Sisir Kumar Sarbadhikari: Abhi Le Baghdad is as singular in the history of the First World War as it is in the genre of South Asian life-writing. It is possibly the only surviving full-length memoir of the Indian war experience in Mesopotamia, including the Siege of Kut and captivity by the Ottoman forces. For the Indians, Mesopotamia was the main ground of battle: the largest number of Indians – some 588,717, including 7812 officers, 287,753 other ranks and 293,152 non-combatants (often forming porter and labour corps) – served there between 1914 and 1918. An educated middle-class Bengali youth, Sarbadikari volunteered for the Bengal Ambulance Corps as a stretcher-bearer and arrived at Basra on 15 July, 1915. His unit was attached to the 6th Division of the Indian Expeditionary Force ‘D’ commanded by General Charles Townshend and got caught up at the battle of Ctesiphon (22-23 November 1915) where he nursed the wounded and collected the dead from the battlefield. He experienced the six-month long Siege of Kut, from December 1915 till Townshend’s surrender on 29 April 1916, which he evokes with remarkable power. He was among the 10,000 Indians who were taken as POWS and subjected to two years of trauma, including the horrific march to Ras el Ayn via Baghdad in July 1916. He then worked in a number of hospitals as a POW, first at Ras el Ayn and then at Aleppo.

Abhi Le Baghdad has a tantalising textual history. It was based on his secret Mesopotamia diary, written in captivity, which was broken up into individual pages and hidden in his boots during the horrific march from Samarra via Mosul to the POW camp in Ras-el-Ain in July 1916. Later, the contents of the faded pages were copied into a new diary which was hidden underground and retrieved at Ras el Ayn.

An educated, middle-class non-combatant, his extraordinary memoir provides a detailed account of life in captivity and opens up the world of lateral encounters between an Indian subject and the multi-ethnic and multi-religious population of the Ottoman empire. From providing one of the very few Indian eye-witness accounts of the Armenian genocide to evoking the desperate yet cosmopolitan atmosphere in the hospital, Abhi le baghdad is ultimately an immensely moving and human record of both human lives uprooted by war as well as how it also creates spaces for fresh encounters.
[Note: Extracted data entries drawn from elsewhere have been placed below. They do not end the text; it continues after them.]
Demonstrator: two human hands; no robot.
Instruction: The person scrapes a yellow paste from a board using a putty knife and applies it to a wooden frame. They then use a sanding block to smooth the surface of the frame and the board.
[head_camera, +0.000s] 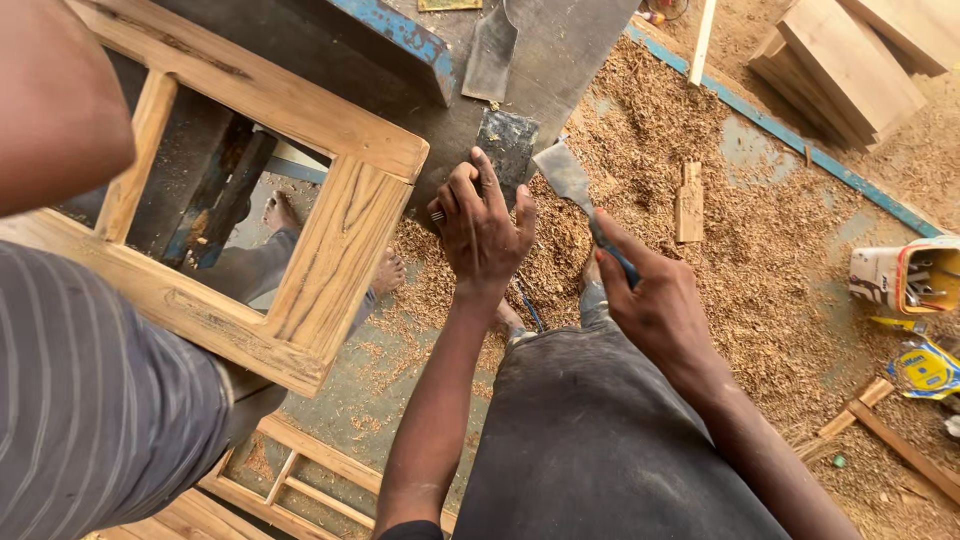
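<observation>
1. Right hand (660, 305) closed around blue handle of wide-bladed chisel (580, 195); blade pointing away, over the sawdust-strewn floor (740, 250).
2. Left hand (483, 225) pressing, fingers spread, on dark sharpening stone (507, 143); nothing gripped.
3. Chisel: stiff steel, likely light, edge sharp; best held by handle.
4. Wooden frame (330, 260) alongside, left.

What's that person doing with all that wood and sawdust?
A person is working over a floor covered in wood shavings. The right hand holds a flat metal scraper by its blue handle. The left hand rests on a dark flat plate. A wooden frame sits beside it, with another person's striped sleeve close by.
</observation>
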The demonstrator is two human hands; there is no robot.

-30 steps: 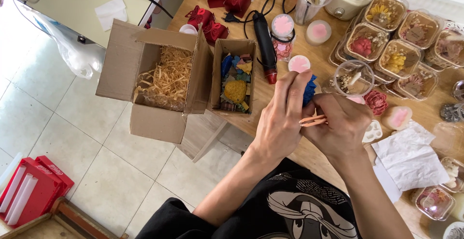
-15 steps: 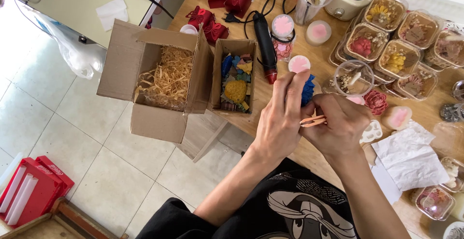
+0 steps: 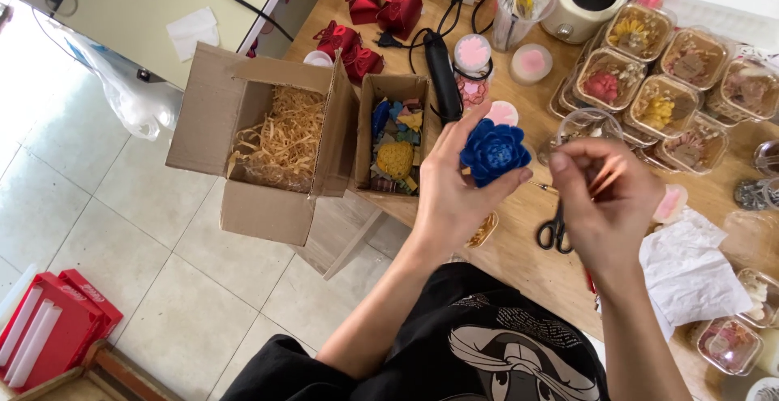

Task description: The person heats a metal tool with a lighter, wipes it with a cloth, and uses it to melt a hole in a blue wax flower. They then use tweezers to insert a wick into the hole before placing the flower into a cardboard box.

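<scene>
Your left hand point(image 3: 454, 198) pinches the blue flower point(image 3: 495, 152) from below, held above the table point(image 3: 519, 255) edge. Right hand point(image 3: 604, 198) fingers pressed together on thin sticks, prob. wicks; can't tell exactly. Flower looks light, brittle — grip the base, not petals.

Blue flower-shaped piece point(image 3: 493, 152), layered petals, held above table edge
</scene>
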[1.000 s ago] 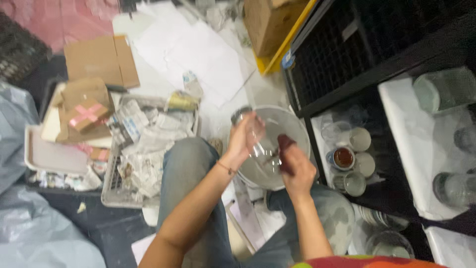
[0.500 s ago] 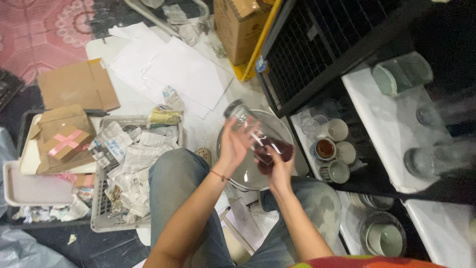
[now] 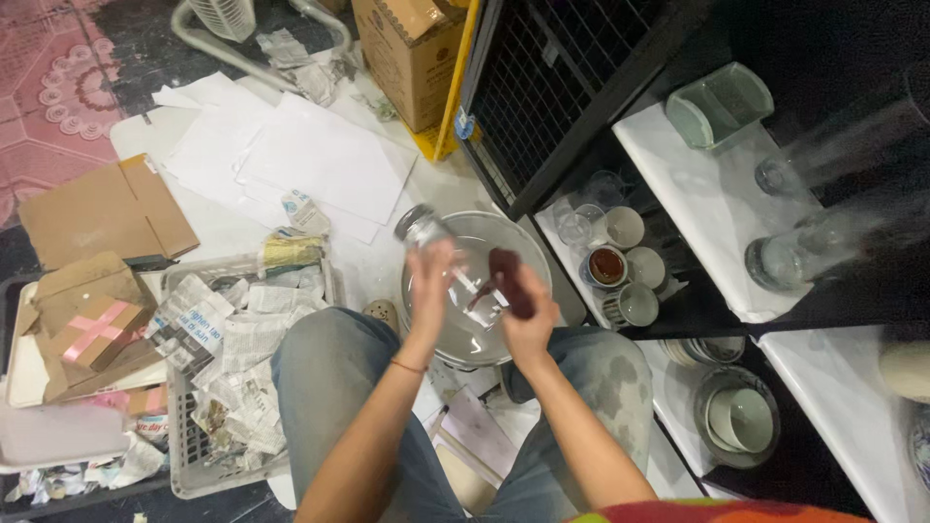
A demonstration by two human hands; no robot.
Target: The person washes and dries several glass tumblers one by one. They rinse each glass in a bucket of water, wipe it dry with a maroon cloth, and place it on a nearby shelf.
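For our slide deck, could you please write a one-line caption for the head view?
Left hand holds a clear glass jar over a round metal basin while right hand grips a dark red cloth.

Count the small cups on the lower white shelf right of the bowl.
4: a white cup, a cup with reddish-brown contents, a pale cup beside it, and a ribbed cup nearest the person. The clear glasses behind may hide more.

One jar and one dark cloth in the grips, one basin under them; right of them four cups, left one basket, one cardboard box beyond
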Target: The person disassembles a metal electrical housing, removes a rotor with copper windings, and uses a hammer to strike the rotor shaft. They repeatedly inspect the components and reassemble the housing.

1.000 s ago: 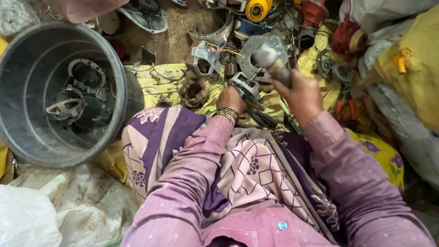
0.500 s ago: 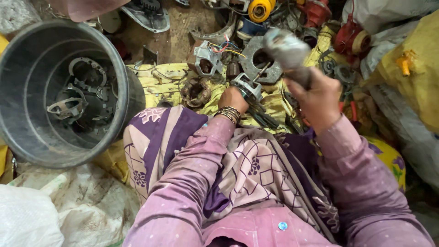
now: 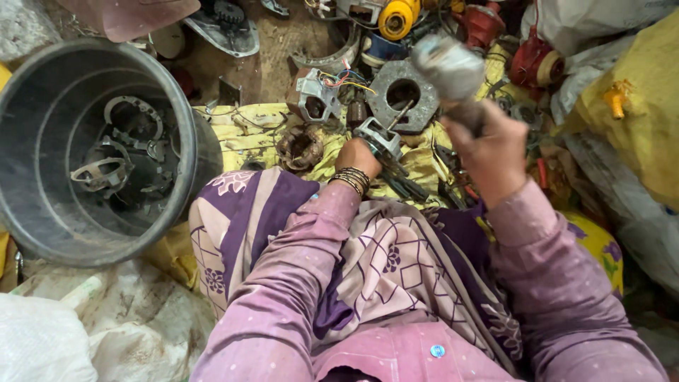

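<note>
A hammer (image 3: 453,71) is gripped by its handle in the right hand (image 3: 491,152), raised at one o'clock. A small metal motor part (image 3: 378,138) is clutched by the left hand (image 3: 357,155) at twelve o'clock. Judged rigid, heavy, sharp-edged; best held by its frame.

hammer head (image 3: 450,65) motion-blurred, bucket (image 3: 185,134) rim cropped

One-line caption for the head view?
Right hand raises a grey metal hammer above a small metal motor part steadied by the left hand.
</note>
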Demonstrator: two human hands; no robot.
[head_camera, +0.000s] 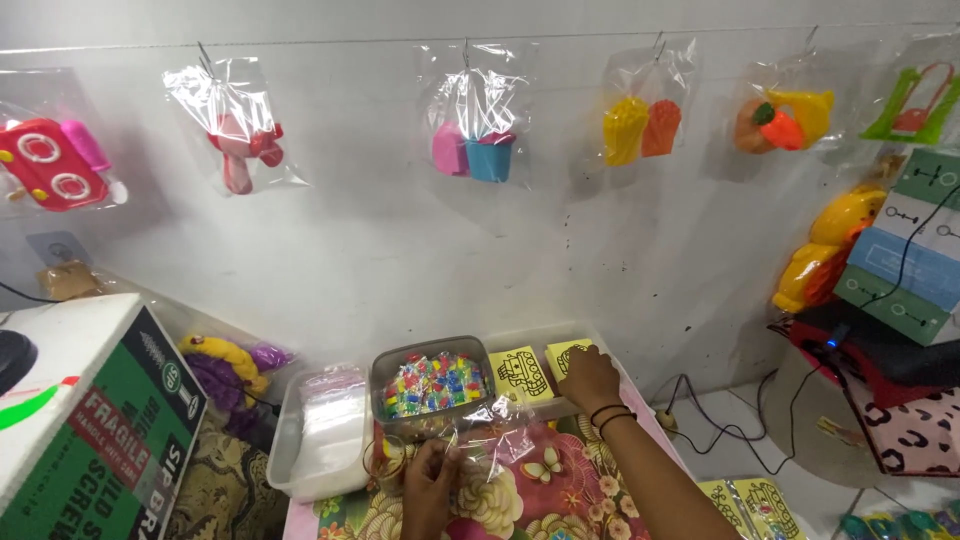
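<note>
My right hand (590, 380) reaches forward and rests on a stack of yellow printed cards (522, 372) lying in a shallow tray at the back of the flowered table (540, 490). My left hand (430, 482) is low at the table's front and pinches a small clear plastic bag (495, 440). Just beyond it stands a grey tub of several small colourful pieces (432, 383). Black bands circle my right wrist.
A white bin of clear bags (322, 430) stands left of the tub. A green and white carton (95, 420) fills the left. Bagged plastic toys (470, 140) hang on a wall line. Boxes (900, 260) and cables (720, 410) crowd the right; more yellow cards (750, 500) lie on the floor.
</note>
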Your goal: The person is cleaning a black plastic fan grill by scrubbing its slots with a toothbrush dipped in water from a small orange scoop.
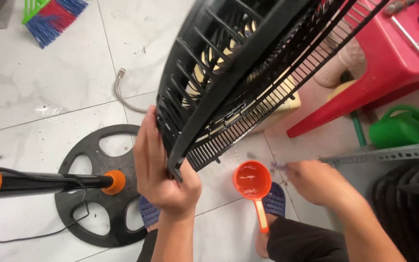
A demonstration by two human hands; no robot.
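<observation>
- The left hand [163, 177] is clamped on the lower edge of a black fan grille [241, 73], fingers wrapped over the rim, thumb on the near side.
- The grille tilts up and away from that hand, filling the upper middle of the view; pale fan blades [209, 60] show through its bars.
- The right hand [316, 183] sits to the right of the grille's lower edge, apart from it; it is blurred, and I cannot tell whether it pinches anything.
- Between the hands, below the grille, an orange scoop [254, 184] lies on the white tiled floor [49, 77].
- Left of the grille, a round black fan base [90, 194] with its orange-collared pole [49, 183] lies flat.
- Right of the grille stand a red plastic stool [384, 63] and a green watering can [403, 128].
- Far left of the grille lies a broom [54, 17].
</observation>
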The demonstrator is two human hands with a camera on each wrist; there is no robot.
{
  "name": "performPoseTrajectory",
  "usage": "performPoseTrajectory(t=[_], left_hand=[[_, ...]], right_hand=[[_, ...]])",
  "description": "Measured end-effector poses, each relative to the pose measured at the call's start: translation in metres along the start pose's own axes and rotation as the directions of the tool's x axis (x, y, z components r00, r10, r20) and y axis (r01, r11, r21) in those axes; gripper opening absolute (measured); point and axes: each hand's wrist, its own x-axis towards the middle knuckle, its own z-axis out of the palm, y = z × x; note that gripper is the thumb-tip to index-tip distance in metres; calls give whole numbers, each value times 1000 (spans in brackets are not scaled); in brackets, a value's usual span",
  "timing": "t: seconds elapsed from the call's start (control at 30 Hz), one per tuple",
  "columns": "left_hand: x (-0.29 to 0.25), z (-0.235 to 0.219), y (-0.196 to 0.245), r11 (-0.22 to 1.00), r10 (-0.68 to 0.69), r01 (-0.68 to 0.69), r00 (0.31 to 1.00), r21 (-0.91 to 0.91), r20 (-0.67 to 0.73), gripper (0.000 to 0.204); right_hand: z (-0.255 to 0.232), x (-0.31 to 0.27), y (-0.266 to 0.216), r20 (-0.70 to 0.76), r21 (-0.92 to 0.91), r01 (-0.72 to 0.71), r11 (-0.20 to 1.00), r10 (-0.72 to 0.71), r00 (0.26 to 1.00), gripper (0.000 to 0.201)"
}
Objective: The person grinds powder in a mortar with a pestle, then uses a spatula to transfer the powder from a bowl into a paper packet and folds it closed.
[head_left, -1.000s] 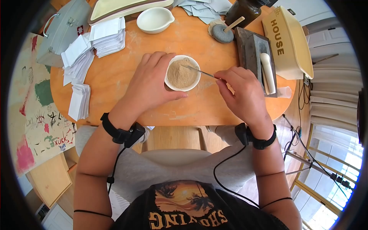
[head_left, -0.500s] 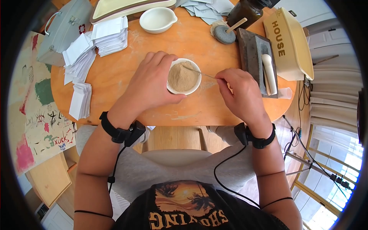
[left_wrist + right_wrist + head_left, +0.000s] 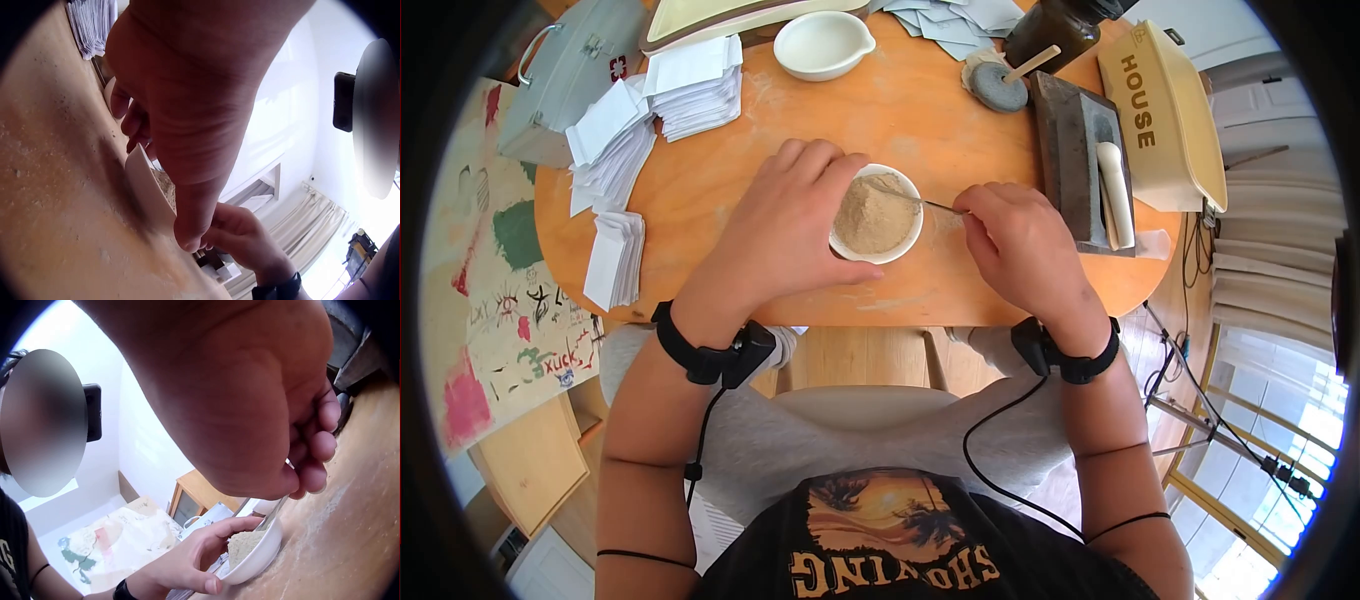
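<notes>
A small white bowl (image 3: pixel 907 240) of tan powder (image 3: pixel 875 220) sits near the front of the wooden table. My left hand (image 3: pixel 785 225) holds it from the left, thumb on the near rim and fingers around the far side. In the left wrist view the left thumb (image 3: pixel 194 219) lies over the rim. My right hand (image 3: pixel 1022 240) pinches a thin metal tool (image 3: pixel 938 206) between thumb and fingers. The tool reaches left over the rim, and its far end is in the powder. In the right wrist view the same tool (image 3: pixel 272 515) slants down into the bowl.
A white spouted bowl (image 3: pixel 824 46) stands at the back. Paper packets (image 3: pixel 695 85) are stacked on the left beside a metal case (image 3: pixel 575 85). To the right are a dark stone slab (image 3: pixel 1065 130) with a white pestle (image 3: pixel 1114 195), a grey stone disc (image 3: pixel 1000 92) and a yellow box (image 3: pixel 1165 130).
The bowl and my left hand have come slightly nearer to me. The tool's end has stayed in the powder, my right hand following the bowl. The head view has shifted a little.
</notes>
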Motion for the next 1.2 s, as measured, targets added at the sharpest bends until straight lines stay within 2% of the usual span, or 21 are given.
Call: performPoseTrajectory(t=[0.13, 0.3, 0.43, 0.5, 0.73, 0.83, 0.9, 1.2], left_hand=[[-1, 1, 0, 1000, -2, 2, 1000, -8, 8, 92], [-2, 3, -4, 999, 20, -21, 1000, -29, -12, 90], [-2, 2, -9, 996, 30, -30, 1000, -82, 5, 91], [-3, 0, -10, 995, 29, -27, 999, -91, 14, 92], [-6, -8, -16, 990, 39, -28, 997, -137, 72, 95], [-7, -11, -15, 989, 23, -7, 994, -149, 104, 96], [-8, -12, -16, 988, 24, -8, 994, -155, 106, 96], [-11, -13, -16, 986, 16, 5, 992, -169, 122, 99]], right_hand=[[0, 2, 1, 13, 14, 6, 1000, -7, 1000, 5], [1, 1, 3, -123, 20, -11, 1000, 13, 992, 3], [1, 0, 3, -108, 88, -47, 995, 56, 993, 3], [2, 0, 5, -84, 178, -59, 982, 75, 994, 4], [3, 0, 9, -46, 217, -64, 974, 76, 996, 4], [4, 1, 9, -45, 228, -40, 973, 51, 998, 5], [2, 1, 6, -25, 226, 18, 974, -13, 1000, 6], [7, 4, 7, 38, 205, -3, 979, -5, 999, 7]])
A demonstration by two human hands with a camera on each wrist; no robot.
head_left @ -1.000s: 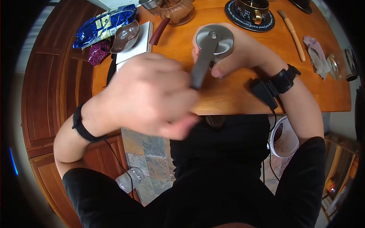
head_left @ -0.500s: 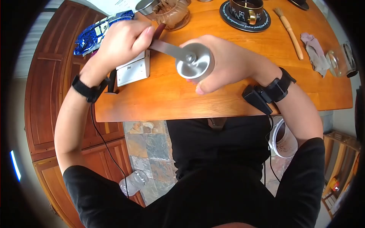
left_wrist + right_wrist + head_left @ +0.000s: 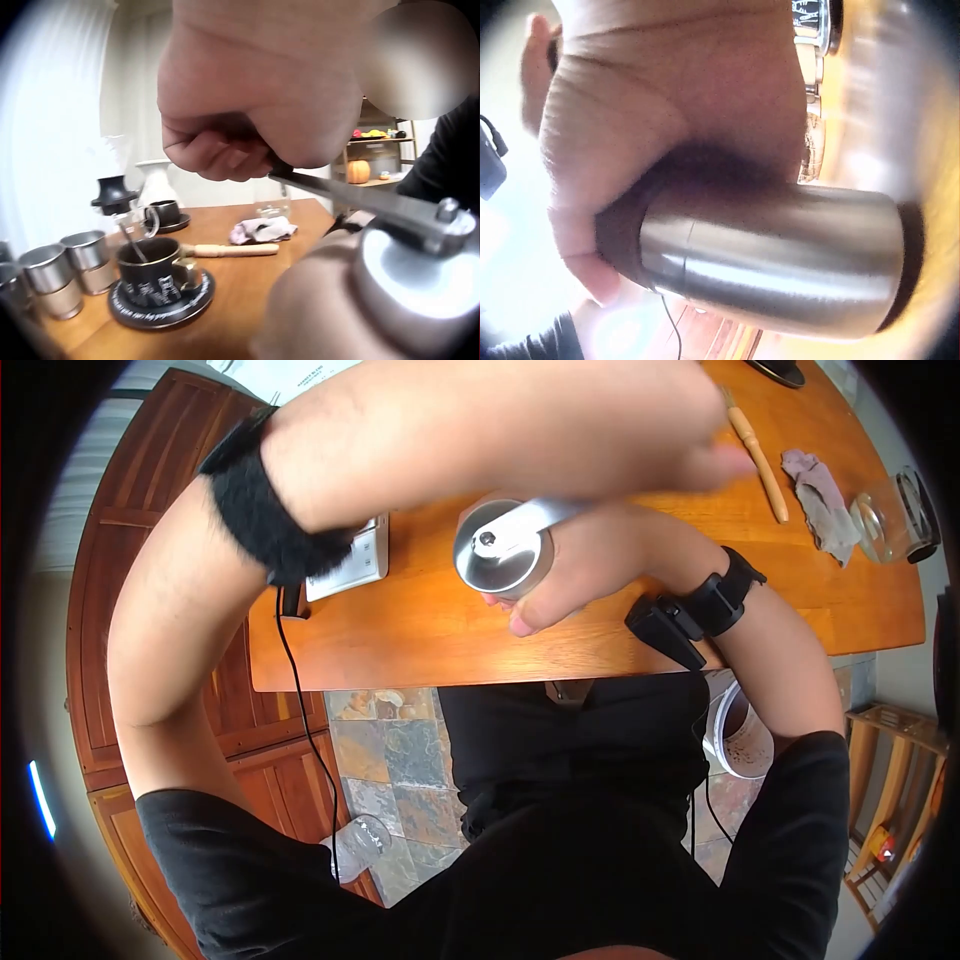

The core of the memoir is the web of relationships, friendships and alliances that develops between him and the people around him built around Sarbadhikari’s multiple, often contradictory, identities - as POW, as a British colonial subject, as fellow-Asian, as educated and middle-class, as both friend and enemy.

Were you able to trace the descendants of any of the participants? Do you think the participation of Indians is well documented? ?

Yes of course I managed to trace and interview many of the descendants. In fact, I’ve three people in my own family who served and my aunts - Mrs Sunanda Das and Professor Indrani Haldar - gave me vital anecdotes.

How easy was it for you to find information while you were researching for your story? What were the challenges that you faced and where did you get the best records?

It took me 12 years to write this book and it is based on research conducted in dozens of archives in some 7 countries across 3 continents. But far more importantly: I had to thinkdifferently; my subject is English literature and not history, and rather than doing a straightforward history, I wanted to capture the texture of sepoy experience, his inner tumultuous world of feeling or what I call the echoes of the sepoy heart. And I found it such a difficult thing to do - to be evocative while being rigorous, to consciously de-Europeanize the methodologies of conventional war studies and most importantly: to know what questions to ask of our materials.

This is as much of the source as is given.